Mr Hollobone says 'swathes' of British countryside will have to be built over to accommodate new arrivals from Bulgaria and Romania.
06 December 2012
Tory MP slams Government over UK immigration ambiguity
Conservative MP for Kettering Philip Hollobone has labelled the Government a 'disgrace' for its inability to accurately predict UK immigration rates in the next few years when Bulgaria and Romania join the EU next year.
Anti-immigration advocates fear the two Balkan nations' accession to the European Union - and therefore their citizens' access to the Freedom of Movement - will trigger an influx of immigrants similar to that seen in 2004.
In 2004, Poland, the Czech Republic, Latvia and Lithuania acceded to the EU and led to record rates of UK immigration; critics have blamed the previous-Labour government for failing to put in place sufficient controls.
Labour predicted at the time that approximately 12,000 migrants a year would move to the UK but figures eventually exceeded 250,000 until the current, Conservative-led coalition Government's more stringent measures began to take effect.
However, Mr Hollobone has complained about the lack of accurate estimates relating to Bulgaria and Romania's accession to the EU and fears the same mistake could be made twice.
"If we apply that same rate [given to Poland, the Czech Republic, Latvia and Lithuania] to the entry of Romania, with 21 million people, and Bulgaria, with 7 million, the 155,000 presently resident in the UK would climb to some 425,000," Mr Hollobone told the Commons.
The Kettering MP, who is known for his strict conservative principles, fears this will have grave consequences for Britain.

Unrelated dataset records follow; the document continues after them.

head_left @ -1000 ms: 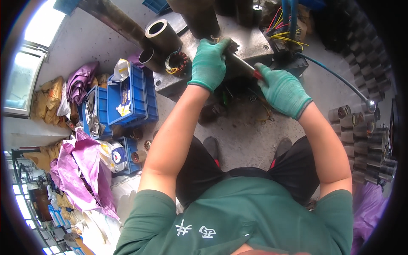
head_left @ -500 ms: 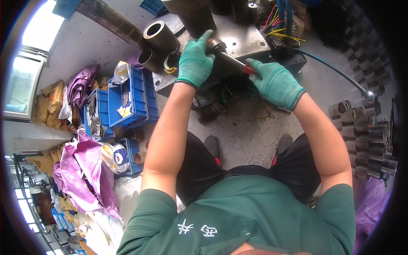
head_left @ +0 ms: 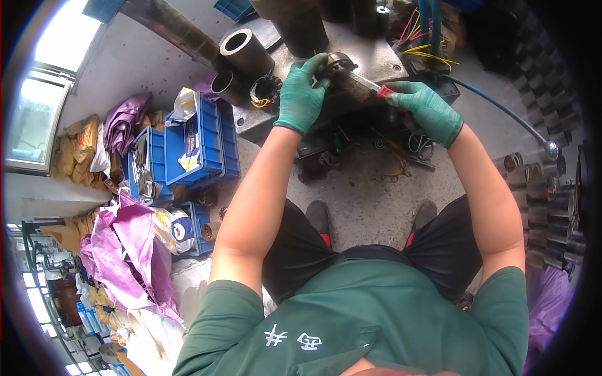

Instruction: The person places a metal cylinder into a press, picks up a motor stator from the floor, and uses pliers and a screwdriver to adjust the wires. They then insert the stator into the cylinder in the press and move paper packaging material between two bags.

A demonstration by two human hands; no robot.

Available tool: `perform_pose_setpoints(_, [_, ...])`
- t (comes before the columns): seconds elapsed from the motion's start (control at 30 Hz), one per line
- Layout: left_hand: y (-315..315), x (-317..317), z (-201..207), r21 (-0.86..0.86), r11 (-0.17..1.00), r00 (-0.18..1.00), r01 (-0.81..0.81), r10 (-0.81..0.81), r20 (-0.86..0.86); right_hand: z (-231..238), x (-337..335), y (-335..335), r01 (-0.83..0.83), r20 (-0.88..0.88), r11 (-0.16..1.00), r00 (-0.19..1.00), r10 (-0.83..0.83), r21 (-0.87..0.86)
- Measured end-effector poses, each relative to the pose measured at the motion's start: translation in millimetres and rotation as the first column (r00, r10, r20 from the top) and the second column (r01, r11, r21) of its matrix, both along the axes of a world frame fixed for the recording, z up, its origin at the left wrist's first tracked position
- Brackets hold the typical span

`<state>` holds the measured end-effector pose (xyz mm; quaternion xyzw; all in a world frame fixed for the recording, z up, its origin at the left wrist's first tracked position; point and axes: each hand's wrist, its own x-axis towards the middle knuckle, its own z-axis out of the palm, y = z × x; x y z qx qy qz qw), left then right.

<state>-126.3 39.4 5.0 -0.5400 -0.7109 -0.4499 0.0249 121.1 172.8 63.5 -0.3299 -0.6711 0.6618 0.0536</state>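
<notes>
My left hand [head_left: 303, 95], in a green knit glove, grips the near-left side of a small round metal part [head_left: 340, 61] at the front of the machine's metal plate, thumb and forefinger bent against it. My right hand [head_left: 429, 108], gloved alike, is closed on the red handle of a screwdriver [head_left: 384, 92]. Its straight metal shaft slants up-left, the tip reaching the round part; exact contact cannot be made out. Left of my left hand lies a wound ring with yellow wires [head_left: 266, 91], beside a thick steel tube [head_left: 246, 51] standing on the plate.
The machine's metal plate [head_left: 382, 55] spans the far middle. Blue crates [head_left: 194, 144] stand at the left near purple sheeting [head_left: 125, 250]. Scissors [head_left: 420, 146] and pliers lie under the plate. A blue hose [head_left: 495, 106] arcs right, past stacked metal cylinders [head_left: 552, 213].
The screwdriver's shaft, my right hand and the round part sit slightly further right in the picture. My left forefinger, stretched out before, is now bent in against the part. The whole view has shifted slightly.
</notes>
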Motion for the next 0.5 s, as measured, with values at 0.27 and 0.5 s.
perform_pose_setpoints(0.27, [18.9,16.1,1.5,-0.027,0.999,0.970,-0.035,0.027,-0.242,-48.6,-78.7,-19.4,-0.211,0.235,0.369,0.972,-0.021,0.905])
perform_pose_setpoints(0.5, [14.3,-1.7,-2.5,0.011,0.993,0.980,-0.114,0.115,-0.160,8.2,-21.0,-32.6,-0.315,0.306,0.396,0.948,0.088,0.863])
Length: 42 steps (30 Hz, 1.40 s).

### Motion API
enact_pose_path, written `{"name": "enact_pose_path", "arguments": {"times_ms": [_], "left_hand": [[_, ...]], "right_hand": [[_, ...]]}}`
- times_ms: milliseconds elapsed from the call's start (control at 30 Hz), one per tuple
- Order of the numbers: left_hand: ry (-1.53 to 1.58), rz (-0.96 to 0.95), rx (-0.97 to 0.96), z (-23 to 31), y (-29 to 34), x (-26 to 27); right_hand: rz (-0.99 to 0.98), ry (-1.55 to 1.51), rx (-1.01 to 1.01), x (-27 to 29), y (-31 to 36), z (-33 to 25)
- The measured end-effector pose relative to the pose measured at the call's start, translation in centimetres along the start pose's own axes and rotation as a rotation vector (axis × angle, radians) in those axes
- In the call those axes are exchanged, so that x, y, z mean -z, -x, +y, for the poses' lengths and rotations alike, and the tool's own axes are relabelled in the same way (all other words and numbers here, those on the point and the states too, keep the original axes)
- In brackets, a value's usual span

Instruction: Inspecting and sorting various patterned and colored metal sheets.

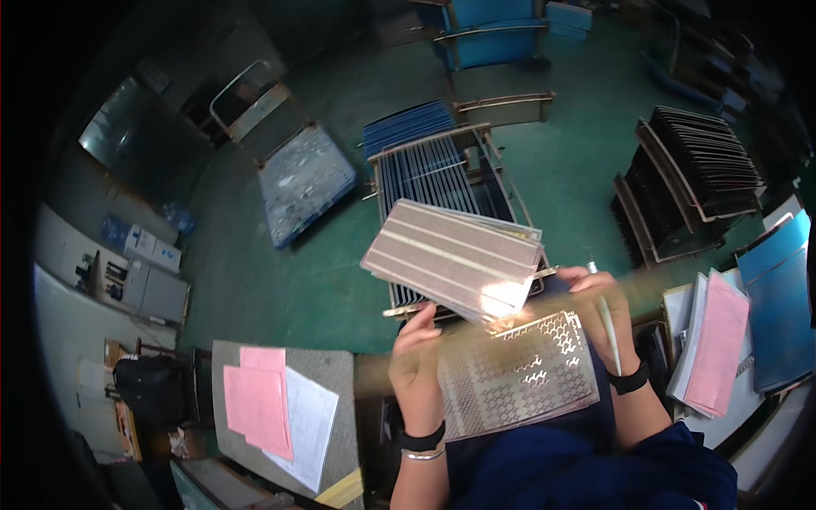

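A: First entry, the sheet?
B: Sheet (pixel 518 387), one, flat, covered in a small repeating pattern, bright shapes toward its far right corner. Location: in front of the dark blue clothing (pixel 544 463), between the forearms.

A: Left hand?
B: Left hand (pixel 415 348), at the sheet's left side. Fingers curled, tips close together; whether they pinch an edge, cannot tell. Black band (pixel 422 439) and silver bracelet (pixel 425 456) at the wrist.

A: Right hand?
B: Right hand (pixel 602 308), near the sheet's far right corner. Fingers bent, mostly closed, carrying a slim white stick (pixel 610 336); any grip on the sheet, cannot tell. Another black band on this wrist.

A: Between the hands?
B: One brownish blur (pixel 650 287) (too smeared to identify), stretching across the sheet's far part and past the right hand.

A: Beyond?
B: Stack of striped panels (pixel 450 255), askew on a slatted rack (pixel 425 174); glare at its near right corner.

A: Sides?
B: Left: grey board (pixel 327 374) bearing pink papers (pixel 259 399) and white paper (pixel 310 425); farther off, flat trolley (pixel 306 183). Right: more pink paper (pixel 716 348); beyond it, dark rack (pixel 688 178).
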State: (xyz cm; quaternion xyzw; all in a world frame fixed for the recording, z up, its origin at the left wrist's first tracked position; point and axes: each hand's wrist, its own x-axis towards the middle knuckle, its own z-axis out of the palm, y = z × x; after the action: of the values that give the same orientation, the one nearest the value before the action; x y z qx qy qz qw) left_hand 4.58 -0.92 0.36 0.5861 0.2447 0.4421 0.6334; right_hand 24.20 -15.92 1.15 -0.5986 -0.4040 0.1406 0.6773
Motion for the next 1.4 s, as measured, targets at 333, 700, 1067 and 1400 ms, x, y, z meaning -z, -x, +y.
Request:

"What we are going to see is swathes of our countryside built over to accommodate the millions of new arrivals from the European Union, over which we seemingly have little control.
"It's a disgrace the Government won't estimate the number of immigrant it expects from Bulgaria and Romania.
"It's bad enough to open out borders to all and sundry, but it adds insult to injury to then not even give the British people an estimate of how many incomers we can expect."
Immigration Minister Mark Harper defended the Government's reluctance to release estimates, claiming they were incredibly dependent on a number of different factors.